L’avocat américano-arménien Karnig Kerkonian affirme que les allégations suggérant que la défense du droit au retour des Arméniens de l’Artsakh a contribué à l’émergence du concept d’« Azerbaïdjan occidental » sont infondées. « L’affirmation absurde, émanant d’Erevan, selon laquelle le plaidoyer pour le droit au retour de la population de l’Artsakh aurait créé ou alimenté le narratif de Bakou sur l’“Azerbaïdjan occidental” est manifestement fausse », écrit Karnig Kerkonian sur Facebook.
Selon Karnig Kerkonian, les revendications irrédentistes azerbaïdjanaises sont bien antérieures au plaidoyer organisé pour le retour des Arméniens de l’Artsakh. Il rappelle avoir mis en garde contre les dangers de la campagne de Bakou sur l’« Azerbaïdjan occidental » lors du Sommet mondial des Arméniens tenu à Erevan en octobre 2022, où il avait également évoqué des cartes de la soi-disant « République de Goycha-Zangezur ».
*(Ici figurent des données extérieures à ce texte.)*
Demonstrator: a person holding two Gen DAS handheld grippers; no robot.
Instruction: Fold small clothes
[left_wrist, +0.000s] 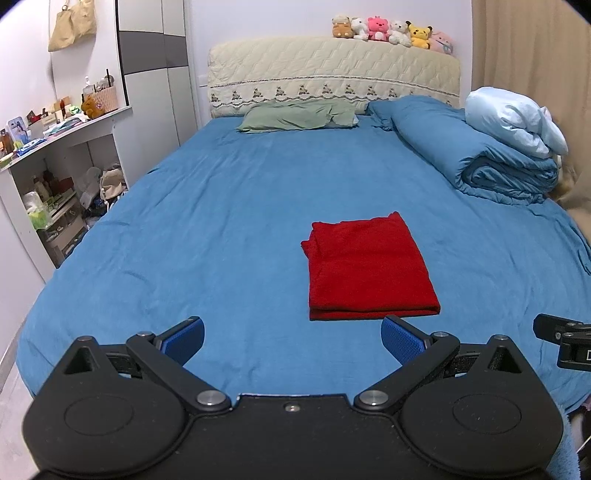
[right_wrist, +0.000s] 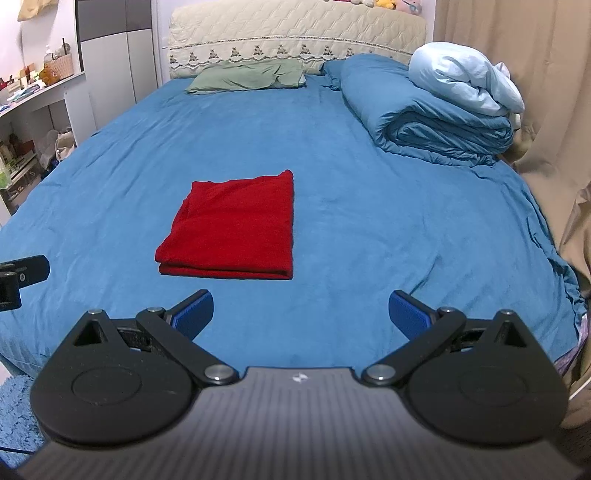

Il souligne que cette organisation avait déjà ouvert un bureau de représentation à Ankara en 2022, soit près d’un an avant le déplacement massif des Arméniens de l’Artsakh.
Karnig Kerkonian insiste sur le fait que le droit au retour apparaît comme une réponse au déplacement forcé de 120 000 Arméniens de l’Artsakh en septembre 2023 : « C’était et cela reste une réponse nécessaire au nettoyage ethnique et au génocide des Arméniens de l’Artsakh ».
Il avertit en outre que renoncer à défendre le droit au retour des Arméniens de l’Artsakh ferait peser une menace existentielle d’une ampleur encore plus grande : « Si nous abandonnons le principe selon lequel les Arméniens victimes de nettoyage ethnique ont le droit de retourner chez eux, je vous assure que nous nous retrouverons — de notre vivant — à devoir défendre le droit des Arméniens à retourner dans leurs foyers au Syunik. Le plan de conquête et de peuplement des terres arméniennes par l’Azerbaïdjan est alimenté par la politique d’apaisement persistante d’Erevan », écrit l’avocat.